1 files changed, 0 insertions, 335 deletions
diff --git a/src/include/gnunet_transport_plugin.h b/src/include/gnunet_transport_plugin.h
index d367779e1..31138e8f5 100644
--- a/src/include/gnunet_transport_plugin.h
+++ b/src/include/gnunet_transport_plugin.h
@@ -36,341 +36,6 @@
 #include "gnunet_statistics_service.h"
 #include "gnunet_transport_service.h"
-/**
- *  The structs defined here are used by the transport plugin to tell ATS about
- *  the transport's properties like cost and quality and on the other side
- *  the structs are used by highlevel components to communicate the constraints
- *  they have for a transport to ATS
- *
- *                             +---+
- *  +-----------+ Constraints  |   |  Plugin properties +---------+
- *  | Highlevel |------------> |ATS| <------------------|Transport|
- *  | Component | ATS struct   |   |    ATS struct      | Plugin  |
- *  +-----------+              |   |                    +---------+
- *                             +---+
- *
- */
-#define GNUNET_TRANSPORT_ATS_ARRAY_TERMINATOR 0
-/**
- * Enum defining all known property types for ATS
- * Enum values are used in the GNUNET_TRANSPORT_ATS_Information struct as (key,value)-pair
- *
- * Cost are always stored in uint32_t, so all units used to define costs
- * have to be normalized to fit in uint32_t [0 .. 4.294.967.295]
- *
- * To keep the elements ordered
- *    1..1024 : Values with a relation to cost
- * 1025..2048 : Values with a relation to quality
- * 2049..3072 : Values with a relation to availability
- *
- */
-enum GNUNET_TRANSPORT_ATS_Property
-{
-        /* Cost related values */
-        /* =================== */
-        /**
-         * Volume based cost in financial units to transmit data
-         *
-         * Note: This value is not bound to a specific currency or unit and only
-         * used locally.
-         * "cent" just refers the smallest amount of money in the respective
-         * currency.
-         *
-         * Unit: [cent/MB]
-         *
-         * Interpretation: less is better
-         *
-         * Examples:
-         * LAN:  0 [cent/MB]
-         * 2G : 10 [cent/MB]
-         */
-        GNUNET_TRANSPORT_ATS_COST_FINANCIAL_PER_VOLUME = 1,
-        /**
-         * Time based cost in financial units to transmit data
-         *
-         * Note: This value is not bound to a specific currency or unit and only
-         * used locally.
-         * "cent" just refers the smallest amount of money in the respective
-         * currency.
-         *
-         * Unit: [cent/h]
-         *
-         * Interpretation: less is better
-         *
-         * Examples:
-         * LAN   :  0 [cent/h]
-         * Dialup: 10 [cent/h]
-         */
-        GNUNET_TRANSPORT_ATS_COST_FINANCIAL_PER_TIME = 2,
-        /**
-         * Computational costs
-         *
-         * Effort of preparing data to be sent with this transport
-         * Includes encoding, encryption and conversion of data
-         * Partial values can be summed up: c_sum = c_enc + c_enc + c_conv
-         * Resulting values depend on local system properties, e.g.
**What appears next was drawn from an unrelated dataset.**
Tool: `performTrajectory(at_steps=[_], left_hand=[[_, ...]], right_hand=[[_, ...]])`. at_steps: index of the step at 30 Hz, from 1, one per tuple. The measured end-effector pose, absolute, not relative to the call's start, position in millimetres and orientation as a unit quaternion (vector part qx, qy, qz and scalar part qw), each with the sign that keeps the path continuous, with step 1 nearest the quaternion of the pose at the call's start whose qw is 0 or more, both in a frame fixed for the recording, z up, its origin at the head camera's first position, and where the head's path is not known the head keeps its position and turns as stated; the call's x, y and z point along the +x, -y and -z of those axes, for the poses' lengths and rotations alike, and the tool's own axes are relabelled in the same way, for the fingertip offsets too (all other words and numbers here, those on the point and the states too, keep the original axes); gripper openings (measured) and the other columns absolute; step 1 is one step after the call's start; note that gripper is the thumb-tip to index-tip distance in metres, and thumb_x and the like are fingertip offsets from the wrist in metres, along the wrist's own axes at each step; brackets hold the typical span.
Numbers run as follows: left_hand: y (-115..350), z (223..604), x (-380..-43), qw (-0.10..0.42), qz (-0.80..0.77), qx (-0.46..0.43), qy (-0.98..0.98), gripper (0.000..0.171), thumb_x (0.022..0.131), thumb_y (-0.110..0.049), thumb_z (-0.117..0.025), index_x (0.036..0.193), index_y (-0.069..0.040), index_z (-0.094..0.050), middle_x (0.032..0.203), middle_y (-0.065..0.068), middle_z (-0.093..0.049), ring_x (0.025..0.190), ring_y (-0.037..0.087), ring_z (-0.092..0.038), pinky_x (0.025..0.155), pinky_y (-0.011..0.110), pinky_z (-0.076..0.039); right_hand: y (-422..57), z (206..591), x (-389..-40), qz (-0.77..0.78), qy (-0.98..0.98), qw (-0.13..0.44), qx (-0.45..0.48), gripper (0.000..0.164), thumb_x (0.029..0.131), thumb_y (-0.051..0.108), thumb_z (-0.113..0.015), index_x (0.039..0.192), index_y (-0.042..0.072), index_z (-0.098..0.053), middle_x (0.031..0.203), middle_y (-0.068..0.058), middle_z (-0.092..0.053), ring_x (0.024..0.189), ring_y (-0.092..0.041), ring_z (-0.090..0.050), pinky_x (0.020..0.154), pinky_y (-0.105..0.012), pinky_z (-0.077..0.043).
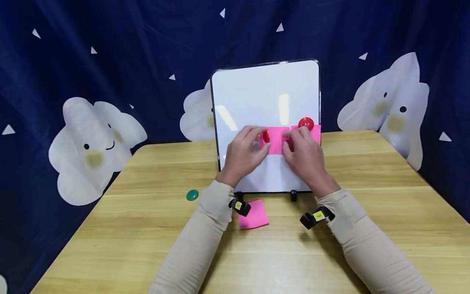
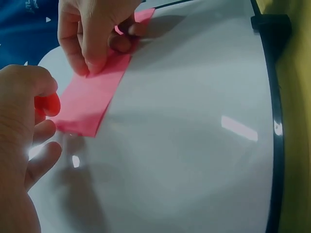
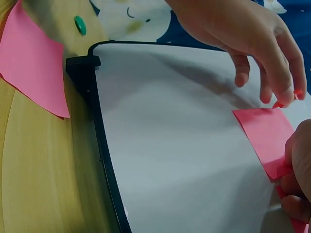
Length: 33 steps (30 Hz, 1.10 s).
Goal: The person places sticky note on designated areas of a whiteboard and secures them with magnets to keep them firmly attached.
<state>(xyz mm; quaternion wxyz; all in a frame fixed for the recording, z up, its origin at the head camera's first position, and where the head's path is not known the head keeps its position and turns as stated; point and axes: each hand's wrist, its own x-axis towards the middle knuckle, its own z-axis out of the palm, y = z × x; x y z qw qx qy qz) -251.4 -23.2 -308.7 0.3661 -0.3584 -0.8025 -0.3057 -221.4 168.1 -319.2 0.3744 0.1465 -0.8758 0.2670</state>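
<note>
My left hand (image 1: 243,152) pinches a red round magnet (image 1: 266,136) at the left edge of a pink sticky note (image 1: 279,143). That note lies against the white face of a small whiteboard (image 1: 253,98). At the note's right edge, my right hand (image 1: 305,154) pinches it between thumb and fingers; the exact contact is partly hidden. Just to the right is a second pink sticky note (image 1: 316,132), with another red magnet (image 1: 306,123) on its top part. In the left wrist view, the held magnet (image 2: 48,104) shows between the left fingers.
On the wooden table (image 1: 147,245), a green round magnet (image 1: 192,195) lies left of the board. A loose pink sticky note (image 1: 256,216) lies in front of it, partly behind the left wrist camera. Black feet (image 1: 293,195) support the board. A dark blue curtain (image 1: 165,32) hangs behind.
</note>
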Motion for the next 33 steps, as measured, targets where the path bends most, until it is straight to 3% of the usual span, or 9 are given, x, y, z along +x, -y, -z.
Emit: performTrajectory(at_steps=[5, 25, 33], left_hand=[[17, 304, -252, 0.373, 0.292, -0.364, 0.802, 0.038, 0.087, -0.020, -0.076, 0.123, -0.009, -0.069, 0.114, 0.007, -0.064, 0.096, 0.014, -0.062, 0.081, 0.020, -0.052], [3, 289, -258, 0.359, 0.212, -0.337, 0.845, 0.039, 0.090, -0.021, -0.074, 0.128, -0.014, -0.069, 0.120, 0.006, -0.060, 0.082, 0.012, -0.064, 0.065, 0.019, -0.051], [-5, 284, -258, 0.359, 0.175, -0.327, 0.856, 0.041, 0.092, -0.025, -0.072, 0.132, -0.015, -0.067, 0.121, 0.007, -0.061, 0.085, 0.014, -0.068, 0.068, 0.021, -0.054]], right_hand=[[-168, 320, -222, -0.269, 0.876, 0.374, 0.144, 0.026, 0.085, 0.008, -0.076, 0.109, 0.000, -0.069, 0.096, -0.015, -0.055, 0.080, -0.028, -0.057, 0.066, -0.042, -0.054], [-169, 321, -223, -0.265, 0.872, 0.384, 0.148, 0.024, 0.087, 0.006, -0.074, 0.109, -0.001, -0.068, 0.094, -0.015, -0.054, 0.076, -0.027, -0.056, 0.062, -0.040, -0.051], [-168, 319, -222, -0.277, 0.871, 0.382, 0.137, 0.024, 0.087, 0.005, -0.074, 0.110, -0.001, -0.069, 0.096, -0.017, -0.056, 0.079, -0.030, -0.058, 0.066, -0.044, -0.054]])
CPU
-         *
-         * Unit: [ms/GB]
-         *
-         * Interpretation: less is better
-         *
-         * Examples:
-         *
-         * HTTPS with AES CBC-256:      7,382
-         * HTTPS with AES CBC-128:      5,279
-         * HTTPS with RC4-1024:         2,652
-         */
-        GNUNET_TRANSPORT_ATS_COST_COMPUTATIONAL = 3,
-        /**
-         * Energy consumption
-         *
-         * Energy consumption using this transport when sending with a certain
-         * power at a certain bitrate. This is only an approximation based on:
-         * Energy consumption E = P / D
-         *
-         * with:
-         * Power P in Watt (J/s)
-         * Datarate D in MBit/s
-         *
-         * Conversion between power P and dBm used by WLAN in radiotap's dBm TX power:
-         *
-         * Lp(dbm) = 10 log10 (P/ 1mW)
-         *
-         * => P = 1 mW  * 10^(Lp(dbm)/10)
-         *
-         * Unit: [mJ/MB]
-         *
-         * Interpretation: less is better
-         *
-         * Examples:
-         *
-         * LAN:       0
-         * WLAN:      89 (600 mW @ 802.11g /w 54 MBit/s)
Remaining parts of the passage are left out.